La distinction que nous venons d’établir nous paraît bien minutieuse, et il ne faut rien moins que l’autorité du Dictionnaire de l’Académie pour nous engager à appuyer cette ridicule fantaisie de puriste. Conçoit-on qu’on doive dire qu’une table qui a la forme d’un fer de cheval est faite en fer à cheval? ne vaudrait-il pas mieux dire, comme le veut l’usage, un fer à cheval, au propre et au figuré?
FERMER.
| Locut. vic. | Pourquoi nous a-t-on fermés dans cette chambre? |
| Locut. corr. | Pourquoi nous a-t-on enfermés dans cette chambre? |
«Fermer pour enfermer est un gasconisme.
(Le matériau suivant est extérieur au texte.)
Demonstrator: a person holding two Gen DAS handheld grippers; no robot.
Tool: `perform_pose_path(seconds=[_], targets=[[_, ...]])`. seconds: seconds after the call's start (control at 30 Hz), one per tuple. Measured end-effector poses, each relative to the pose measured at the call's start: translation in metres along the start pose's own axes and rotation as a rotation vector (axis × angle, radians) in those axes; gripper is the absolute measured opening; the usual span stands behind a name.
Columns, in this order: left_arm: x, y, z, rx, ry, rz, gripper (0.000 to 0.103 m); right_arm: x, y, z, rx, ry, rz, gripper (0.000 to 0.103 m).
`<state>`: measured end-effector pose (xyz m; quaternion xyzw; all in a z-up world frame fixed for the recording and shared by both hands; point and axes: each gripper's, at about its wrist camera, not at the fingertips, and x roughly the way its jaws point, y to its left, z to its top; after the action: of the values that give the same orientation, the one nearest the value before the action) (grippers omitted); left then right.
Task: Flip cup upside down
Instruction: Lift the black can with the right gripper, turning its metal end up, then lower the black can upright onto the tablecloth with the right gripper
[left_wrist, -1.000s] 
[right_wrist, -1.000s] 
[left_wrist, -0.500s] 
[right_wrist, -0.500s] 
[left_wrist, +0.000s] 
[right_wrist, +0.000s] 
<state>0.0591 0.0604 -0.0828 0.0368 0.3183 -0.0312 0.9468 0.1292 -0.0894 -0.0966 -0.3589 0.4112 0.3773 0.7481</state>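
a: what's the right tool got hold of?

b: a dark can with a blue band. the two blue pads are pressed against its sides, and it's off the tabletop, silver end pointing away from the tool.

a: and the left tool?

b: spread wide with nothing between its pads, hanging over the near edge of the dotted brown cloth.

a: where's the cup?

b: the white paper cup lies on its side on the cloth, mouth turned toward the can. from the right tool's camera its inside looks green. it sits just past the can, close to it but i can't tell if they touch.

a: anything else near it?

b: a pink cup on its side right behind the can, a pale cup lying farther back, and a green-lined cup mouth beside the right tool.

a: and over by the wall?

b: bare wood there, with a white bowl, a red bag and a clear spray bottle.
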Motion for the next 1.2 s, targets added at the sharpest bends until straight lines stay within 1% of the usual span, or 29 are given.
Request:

Fermez vos livres dans cette armoire; et aussi se fermer pour s’enfermer; se fermer dans sa chambre, dans un cloître.» (Desgrouais, Gasc. corr.)
FÊTE DE DIEU.
| Locut. vic. | Le jour de la fête de Dieu. |
| Locut. corr. | Le jour de la Fête-Dieu. |
L’expression de Fête-Dieu est fort ancienne. A l’époque où elle prit naissance, l’usage permettait de joindre deux mots, dont l’un était en génitif, sans que ce rapport fût marqué par la préposition de. Plusieurs expressions, que nous avons encore, ont été formées de cette manière, telles que Hôtel-Dieu, Apport-Paris, etc. Le génie de notre langue s’est modifié depuis, mais nous avons conservé ces vieux mots, débris du moyen âge, qui ne sont plus pour nous, après tout, que de véritables anomalies, et contre lesquels il n’est pas étonnant que le bon sens populaire proteste quelquefois.